9 mai [1841], dimanche matin, 11 h. ¾
Bonjour mon Toto bien-aimé, bonjour mon cher petit homme adoré, bonjour. Je t’aime. Je me serais donné des coups de poings cette nuit pour me punir de dormir comme une vieille souche comme je l’ai fait. Une autre fois je ne me coucherai pas, ça fait que je ne serai pas attrapée comme cette nuit où je ne me suis réveillée que lorsque tu as été parti, la belle avance. La journée d’hier n’a été qu’une journée de tristesse, de contrariétés et de guignon. D’une part la rechute de mon pauvre père [1], de l’autre de l’argent dépensé sans profit et enfin pour couronner toutes ces belles choses une envie de dormir absurde. Ia, ia monsire, tout cela constitue une journée peu enchanteresse quoi que vous en disiez. Celle-ci, de journée, ne promet pas merveille non plus, voilà que je n’ai plus de sirop même pour finir la journée et il ne faut rien moins que 11 F. 10 sous, y compris le paquet de poudre, pour en avoir une autre bouteille [2]. Enfin, mon pauvre bien-aimé, je ne suis pas à la noce quand je pense à tout l’argent qu’il me faut et à la manière dont tu le gagnes. Il ne faut rien moins que l’amour sans borne que j’ai pour toi pour me résigner à accepter cette position où tu fais tout et moi rien. Mon Toto chéri, je t’aime mais je suis triste.
Juliette
BnF, Mss, NAF 16345, f. 133-134
Transcription de Gwenaëlle Sifferlen assistée de Florence Naugrette
9 mai [1841], dimanche soir, 5 h.
Tu es toujours bien enrhumé, mon adoré, c’est triste et tu ne prends aucun repos. C’est imprudent et vouloir jouer ta belle santé qui a fait jusqu’à présent toute ma sécurité. Enfin, mon pauvre bien-aimé, je sens que c’est en pure perte, surtout au moment où tu viens de travailler pour moi jour et nuit, que je te fais ces recommandations. Mais, mon cher bien-aimé, j’aimerais mieux vendre cent millions de milliards de fois les quelques brimborions qui ne me servent pas que d’éprouver une seule minute l’angoisse de te savoir malade. Hélas ! si j’étais la maîtresse je t’empêcherais bien de te tuer comme tu le fais et nous serions bien plus heureux.

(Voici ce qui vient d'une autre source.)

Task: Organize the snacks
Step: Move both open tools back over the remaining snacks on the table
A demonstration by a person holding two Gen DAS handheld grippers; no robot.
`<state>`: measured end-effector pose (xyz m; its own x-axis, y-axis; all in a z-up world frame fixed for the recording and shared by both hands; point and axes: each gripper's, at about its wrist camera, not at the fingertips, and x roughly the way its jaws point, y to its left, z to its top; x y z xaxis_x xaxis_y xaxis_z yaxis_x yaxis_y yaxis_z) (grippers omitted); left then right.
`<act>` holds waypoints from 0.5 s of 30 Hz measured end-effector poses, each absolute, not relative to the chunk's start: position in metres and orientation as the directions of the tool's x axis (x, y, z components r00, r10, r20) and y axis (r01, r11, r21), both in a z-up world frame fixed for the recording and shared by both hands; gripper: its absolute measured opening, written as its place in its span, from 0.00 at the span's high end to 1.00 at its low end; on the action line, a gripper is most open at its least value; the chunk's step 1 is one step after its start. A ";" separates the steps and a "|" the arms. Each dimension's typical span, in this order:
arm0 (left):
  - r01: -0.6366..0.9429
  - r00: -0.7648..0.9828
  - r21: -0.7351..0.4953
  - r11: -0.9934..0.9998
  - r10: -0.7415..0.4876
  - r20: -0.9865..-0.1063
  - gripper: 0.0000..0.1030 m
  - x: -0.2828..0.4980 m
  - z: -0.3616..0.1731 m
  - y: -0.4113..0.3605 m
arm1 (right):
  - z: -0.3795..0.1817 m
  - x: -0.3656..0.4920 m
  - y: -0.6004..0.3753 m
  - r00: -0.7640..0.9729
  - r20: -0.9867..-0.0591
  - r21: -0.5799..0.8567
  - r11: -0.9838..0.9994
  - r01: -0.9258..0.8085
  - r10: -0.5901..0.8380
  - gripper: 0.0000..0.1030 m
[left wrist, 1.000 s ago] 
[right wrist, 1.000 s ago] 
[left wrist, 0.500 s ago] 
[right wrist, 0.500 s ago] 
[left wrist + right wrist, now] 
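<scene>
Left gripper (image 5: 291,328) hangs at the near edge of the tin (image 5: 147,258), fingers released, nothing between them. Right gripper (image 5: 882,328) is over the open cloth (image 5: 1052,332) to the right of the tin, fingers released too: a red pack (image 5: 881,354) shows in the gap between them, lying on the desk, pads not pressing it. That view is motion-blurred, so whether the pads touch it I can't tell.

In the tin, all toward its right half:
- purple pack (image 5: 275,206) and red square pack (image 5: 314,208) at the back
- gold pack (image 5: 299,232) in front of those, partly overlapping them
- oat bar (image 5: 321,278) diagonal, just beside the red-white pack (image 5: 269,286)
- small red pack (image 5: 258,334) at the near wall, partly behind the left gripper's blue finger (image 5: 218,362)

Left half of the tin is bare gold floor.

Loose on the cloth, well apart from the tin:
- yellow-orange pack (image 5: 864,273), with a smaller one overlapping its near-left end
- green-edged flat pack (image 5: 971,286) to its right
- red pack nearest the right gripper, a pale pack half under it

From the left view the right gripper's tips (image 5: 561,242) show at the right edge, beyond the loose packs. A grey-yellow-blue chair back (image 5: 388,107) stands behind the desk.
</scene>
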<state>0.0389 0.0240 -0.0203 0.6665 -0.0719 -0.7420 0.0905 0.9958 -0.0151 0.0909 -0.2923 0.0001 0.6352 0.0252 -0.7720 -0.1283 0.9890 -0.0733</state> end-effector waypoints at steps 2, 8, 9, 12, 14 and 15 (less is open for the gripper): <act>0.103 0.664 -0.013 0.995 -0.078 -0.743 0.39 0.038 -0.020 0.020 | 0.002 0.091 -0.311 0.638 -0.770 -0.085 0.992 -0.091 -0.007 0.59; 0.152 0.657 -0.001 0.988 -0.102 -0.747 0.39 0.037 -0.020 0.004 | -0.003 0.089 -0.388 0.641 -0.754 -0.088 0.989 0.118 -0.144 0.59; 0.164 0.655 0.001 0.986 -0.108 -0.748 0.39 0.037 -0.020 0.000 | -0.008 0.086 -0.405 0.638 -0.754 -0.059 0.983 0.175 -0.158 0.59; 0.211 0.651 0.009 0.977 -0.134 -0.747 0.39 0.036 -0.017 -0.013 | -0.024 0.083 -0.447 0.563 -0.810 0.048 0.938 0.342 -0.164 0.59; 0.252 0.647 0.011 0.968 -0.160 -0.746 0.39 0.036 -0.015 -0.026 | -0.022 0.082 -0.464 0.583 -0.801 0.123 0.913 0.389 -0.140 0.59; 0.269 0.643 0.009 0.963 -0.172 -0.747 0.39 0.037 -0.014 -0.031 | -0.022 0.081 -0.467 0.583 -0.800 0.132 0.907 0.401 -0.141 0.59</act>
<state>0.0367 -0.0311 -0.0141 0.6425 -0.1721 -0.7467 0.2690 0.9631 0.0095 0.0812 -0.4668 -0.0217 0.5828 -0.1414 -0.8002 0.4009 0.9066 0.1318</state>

J’espérais qu’on sea serait décidé chez toi à aller à la campagne et que par une vieille tradition tu me faisais attendre cette bonne nouvelle jusqu’à ce que je l’aie devinée [3]. Il paraît que je me suis trompée et que rien de pareil n’aura lieu cette année ? C’est décourageant et je pleurerais de bon cœur si je ne craignais pas de te fâcher comme cela t’arrive souvent quand je te laisse voir que je t’aime au-delà de toute raison. Je t’aime, mon Toto bien-aimé, je t’adore mon Toto.
Juliette
BnF, Mss, NAF 16345, f. 135-136
Transcription de Gwenaëlle Sifferlen assistée de Florence Naugrette
a) « ce ».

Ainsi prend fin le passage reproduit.